START MATERIAL TO PROCESS
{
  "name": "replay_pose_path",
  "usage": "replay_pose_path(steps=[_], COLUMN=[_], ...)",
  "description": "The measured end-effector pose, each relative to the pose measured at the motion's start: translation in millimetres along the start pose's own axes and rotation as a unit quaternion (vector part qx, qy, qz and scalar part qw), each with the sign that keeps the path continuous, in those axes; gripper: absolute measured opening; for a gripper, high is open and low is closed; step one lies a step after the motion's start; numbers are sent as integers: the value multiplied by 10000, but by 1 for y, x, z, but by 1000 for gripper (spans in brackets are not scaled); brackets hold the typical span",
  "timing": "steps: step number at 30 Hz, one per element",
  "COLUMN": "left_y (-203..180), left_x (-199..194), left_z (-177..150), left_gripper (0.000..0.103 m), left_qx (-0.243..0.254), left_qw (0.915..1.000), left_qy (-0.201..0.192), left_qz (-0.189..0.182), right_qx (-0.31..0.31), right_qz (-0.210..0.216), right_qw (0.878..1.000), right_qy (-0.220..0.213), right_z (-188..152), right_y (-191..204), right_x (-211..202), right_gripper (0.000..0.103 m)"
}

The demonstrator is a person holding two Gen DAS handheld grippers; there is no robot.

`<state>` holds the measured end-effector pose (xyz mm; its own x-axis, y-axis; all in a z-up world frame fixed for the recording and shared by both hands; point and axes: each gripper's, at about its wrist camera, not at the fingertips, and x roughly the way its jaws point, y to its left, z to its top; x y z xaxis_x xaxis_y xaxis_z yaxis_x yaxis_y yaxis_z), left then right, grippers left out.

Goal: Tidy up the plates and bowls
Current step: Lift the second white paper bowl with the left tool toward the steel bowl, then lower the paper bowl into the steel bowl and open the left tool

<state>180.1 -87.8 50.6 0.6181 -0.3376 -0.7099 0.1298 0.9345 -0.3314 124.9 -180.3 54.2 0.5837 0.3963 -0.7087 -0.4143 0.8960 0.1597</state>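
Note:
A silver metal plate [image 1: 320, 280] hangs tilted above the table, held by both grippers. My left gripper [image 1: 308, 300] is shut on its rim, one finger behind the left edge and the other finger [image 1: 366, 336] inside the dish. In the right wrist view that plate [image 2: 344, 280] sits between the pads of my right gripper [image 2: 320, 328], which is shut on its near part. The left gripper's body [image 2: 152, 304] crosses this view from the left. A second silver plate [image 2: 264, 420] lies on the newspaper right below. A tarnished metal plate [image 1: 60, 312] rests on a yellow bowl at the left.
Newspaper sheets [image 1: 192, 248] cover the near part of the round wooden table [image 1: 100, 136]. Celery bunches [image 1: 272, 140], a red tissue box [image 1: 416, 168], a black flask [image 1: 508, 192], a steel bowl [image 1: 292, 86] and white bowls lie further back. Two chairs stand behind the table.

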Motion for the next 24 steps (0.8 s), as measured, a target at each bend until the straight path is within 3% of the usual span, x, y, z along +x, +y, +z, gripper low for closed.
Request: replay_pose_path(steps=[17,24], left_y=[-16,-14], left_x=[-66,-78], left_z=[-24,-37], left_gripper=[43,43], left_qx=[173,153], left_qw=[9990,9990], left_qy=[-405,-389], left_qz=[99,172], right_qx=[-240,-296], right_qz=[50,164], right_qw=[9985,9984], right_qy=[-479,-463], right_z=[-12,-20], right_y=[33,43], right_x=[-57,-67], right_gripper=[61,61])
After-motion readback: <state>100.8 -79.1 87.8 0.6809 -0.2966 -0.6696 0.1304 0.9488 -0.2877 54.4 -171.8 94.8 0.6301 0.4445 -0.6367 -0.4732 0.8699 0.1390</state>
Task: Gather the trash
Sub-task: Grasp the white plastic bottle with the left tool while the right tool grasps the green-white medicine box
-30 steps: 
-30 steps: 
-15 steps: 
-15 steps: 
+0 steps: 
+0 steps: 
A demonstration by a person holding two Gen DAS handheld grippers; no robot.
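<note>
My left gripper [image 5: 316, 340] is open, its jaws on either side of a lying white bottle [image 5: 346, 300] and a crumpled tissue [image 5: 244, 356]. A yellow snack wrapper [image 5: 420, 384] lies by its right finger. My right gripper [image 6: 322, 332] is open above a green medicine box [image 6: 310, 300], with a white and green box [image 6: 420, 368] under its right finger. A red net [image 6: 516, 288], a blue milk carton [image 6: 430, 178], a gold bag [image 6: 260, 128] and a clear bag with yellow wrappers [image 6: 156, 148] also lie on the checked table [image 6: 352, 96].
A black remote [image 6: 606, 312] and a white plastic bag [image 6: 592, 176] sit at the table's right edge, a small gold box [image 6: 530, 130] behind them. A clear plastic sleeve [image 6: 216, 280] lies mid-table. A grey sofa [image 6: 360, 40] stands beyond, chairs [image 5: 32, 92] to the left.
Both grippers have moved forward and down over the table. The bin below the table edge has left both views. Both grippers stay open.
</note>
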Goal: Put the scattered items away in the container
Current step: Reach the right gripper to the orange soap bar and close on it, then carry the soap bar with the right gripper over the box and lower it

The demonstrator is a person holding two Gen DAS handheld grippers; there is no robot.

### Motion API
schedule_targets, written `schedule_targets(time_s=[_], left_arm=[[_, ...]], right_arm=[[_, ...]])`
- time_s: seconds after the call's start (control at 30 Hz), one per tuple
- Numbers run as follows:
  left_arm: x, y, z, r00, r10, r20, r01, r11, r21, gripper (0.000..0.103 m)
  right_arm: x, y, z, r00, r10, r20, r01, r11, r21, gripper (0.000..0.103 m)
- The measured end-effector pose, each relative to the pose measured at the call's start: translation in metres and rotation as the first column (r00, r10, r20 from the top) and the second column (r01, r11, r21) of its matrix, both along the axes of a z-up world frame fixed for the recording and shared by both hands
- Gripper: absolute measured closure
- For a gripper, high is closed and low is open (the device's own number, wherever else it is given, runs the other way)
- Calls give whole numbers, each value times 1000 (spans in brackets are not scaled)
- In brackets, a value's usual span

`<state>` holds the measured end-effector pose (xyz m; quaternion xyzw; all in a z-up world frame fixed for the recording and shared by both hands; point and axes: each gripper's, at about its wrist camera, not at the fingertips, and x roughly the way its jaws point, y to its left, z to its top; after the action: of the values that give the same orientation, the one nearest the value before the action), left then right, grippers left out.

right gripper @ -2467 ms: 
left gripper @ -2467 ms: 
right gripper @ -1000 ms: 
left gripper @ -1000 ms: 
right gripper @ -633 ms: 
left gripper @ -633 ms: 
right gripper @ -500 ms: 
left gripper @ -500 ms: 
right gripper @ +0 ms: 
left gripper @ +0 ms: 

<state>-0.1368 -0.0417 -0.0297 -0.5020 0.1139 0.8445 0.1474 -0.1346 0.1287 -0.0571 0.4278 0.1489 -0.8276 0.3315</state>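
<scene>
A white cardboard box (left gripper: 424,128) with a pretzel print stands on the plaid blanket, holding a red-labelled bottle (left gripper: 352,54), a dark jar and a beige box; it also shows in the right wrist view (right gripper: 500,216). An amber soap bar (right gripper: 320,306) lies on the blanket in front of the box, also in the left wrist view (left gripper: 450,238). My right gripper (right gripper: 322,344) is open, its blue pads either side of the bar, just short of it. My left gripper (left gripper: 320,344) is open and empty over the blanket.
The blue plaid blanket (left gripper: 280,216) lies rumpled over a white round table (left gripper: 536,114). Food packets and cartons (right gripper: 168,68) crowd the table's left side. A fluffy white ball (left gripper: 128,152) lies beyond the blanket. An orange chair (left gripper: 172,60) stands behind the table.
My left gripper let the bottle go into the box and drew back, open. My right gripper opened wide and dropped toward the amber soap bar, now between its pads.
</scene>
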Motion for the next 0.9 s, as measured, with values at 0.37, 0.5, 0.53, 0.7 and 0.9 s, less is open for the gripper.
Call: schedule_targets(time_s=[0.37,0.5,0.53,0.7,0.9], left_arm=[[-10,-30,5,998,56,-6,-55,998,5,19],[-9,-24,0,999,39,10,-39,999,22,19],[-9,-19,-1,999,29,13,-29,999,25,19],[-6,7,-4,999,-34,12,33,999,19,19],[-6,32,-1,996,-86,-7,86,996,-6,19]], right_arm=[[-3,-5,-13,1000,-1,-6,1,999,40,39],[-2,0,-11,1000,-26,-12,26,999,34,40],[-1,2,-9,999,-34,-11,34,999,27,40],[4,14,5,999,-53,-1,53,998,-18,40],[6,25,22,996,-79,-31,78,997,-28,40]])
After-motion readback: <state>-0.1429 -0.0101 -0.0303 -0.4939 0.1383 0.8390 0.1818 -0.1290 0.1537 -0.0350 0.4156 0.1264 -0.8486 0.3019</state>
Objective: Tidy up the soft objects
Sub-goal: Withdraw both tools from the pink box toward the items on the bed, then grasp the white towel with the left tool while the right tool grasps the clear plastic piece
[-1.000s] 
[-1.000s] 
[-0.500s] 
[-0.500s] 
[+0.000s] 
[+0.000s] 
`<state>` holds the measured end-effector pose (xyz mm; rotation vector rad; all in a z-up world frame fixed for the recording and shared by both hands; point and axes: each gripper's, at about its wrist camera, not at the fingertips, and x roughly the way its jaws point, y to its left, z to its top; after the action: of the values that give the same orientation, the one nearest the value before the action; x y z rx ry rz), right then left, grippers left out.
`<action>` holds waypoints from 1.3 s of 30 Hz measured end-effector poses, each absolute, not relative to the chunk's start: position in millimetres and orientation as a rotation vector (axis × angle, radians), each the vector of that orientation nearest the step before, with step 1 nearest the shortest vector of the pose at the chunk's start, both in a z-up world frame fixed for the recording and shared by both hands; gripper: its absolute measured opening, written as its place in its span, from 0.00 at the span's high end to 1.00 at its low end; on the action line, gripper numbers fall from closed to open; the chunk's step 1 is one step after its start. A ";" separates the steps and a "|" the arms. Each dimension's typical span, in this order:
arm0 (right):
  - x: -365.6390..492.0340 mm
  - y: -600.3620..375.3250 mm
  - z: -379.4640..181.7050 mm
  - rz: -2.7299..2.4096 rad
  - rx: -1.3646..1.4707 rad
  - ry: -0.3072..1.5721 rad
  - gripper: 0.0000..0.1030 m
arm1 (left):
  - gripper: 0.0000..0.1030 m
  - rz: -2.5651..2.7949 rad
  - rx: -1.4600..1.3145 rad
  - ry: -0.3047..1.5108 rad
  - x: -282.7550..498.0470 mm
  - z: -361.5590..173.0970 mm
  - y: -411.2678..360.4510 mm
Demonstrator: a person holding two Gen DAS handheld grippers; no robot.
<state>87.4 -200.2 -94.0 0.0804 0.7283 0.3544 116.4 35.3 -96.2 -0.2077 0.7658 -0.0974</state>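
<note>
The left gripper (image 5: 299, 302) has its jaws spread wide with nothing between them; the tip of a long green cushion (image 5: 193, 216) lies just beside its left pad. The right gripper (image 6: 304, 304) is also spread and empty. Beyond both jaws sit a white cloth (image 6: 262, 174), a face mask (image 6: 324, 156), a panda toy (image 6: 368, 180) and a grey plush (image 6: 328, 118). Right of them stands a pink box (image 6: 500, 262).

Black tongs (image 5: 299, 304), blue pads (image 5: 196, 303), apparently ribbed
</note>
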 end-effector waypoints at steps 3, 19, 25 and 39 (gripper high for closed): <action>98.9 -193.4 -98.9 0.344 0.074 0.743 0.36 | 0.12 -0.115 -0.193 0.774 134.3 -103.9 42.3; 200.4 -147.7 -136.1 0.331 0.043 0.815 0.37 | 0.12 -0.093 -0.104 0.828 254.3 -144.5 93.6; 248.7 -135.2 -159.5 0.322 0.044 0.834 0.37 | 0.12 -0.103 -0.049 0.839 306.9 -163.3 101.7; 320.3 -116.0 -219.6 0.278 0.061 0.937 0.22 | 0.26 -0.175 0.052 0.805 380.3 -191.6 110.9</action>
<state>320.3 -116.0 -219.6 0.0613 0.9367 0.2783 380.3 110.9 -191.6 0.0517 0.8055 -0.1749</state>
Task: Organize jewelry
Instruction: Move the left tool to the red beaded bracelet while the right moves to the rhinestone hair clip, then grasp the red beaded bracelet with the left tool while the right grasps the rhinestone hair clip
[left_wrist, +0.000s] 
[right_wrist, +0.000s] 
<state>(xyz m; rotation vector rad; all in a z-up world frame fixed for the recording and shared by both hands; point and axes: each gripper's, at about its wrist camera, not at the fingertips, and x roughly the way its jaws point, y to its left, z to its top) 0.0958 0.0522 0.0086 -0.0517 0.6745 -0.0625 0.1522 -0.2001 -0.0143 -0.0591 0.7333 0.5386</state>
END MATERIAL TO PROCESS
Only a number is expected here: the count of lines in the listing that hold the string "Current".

2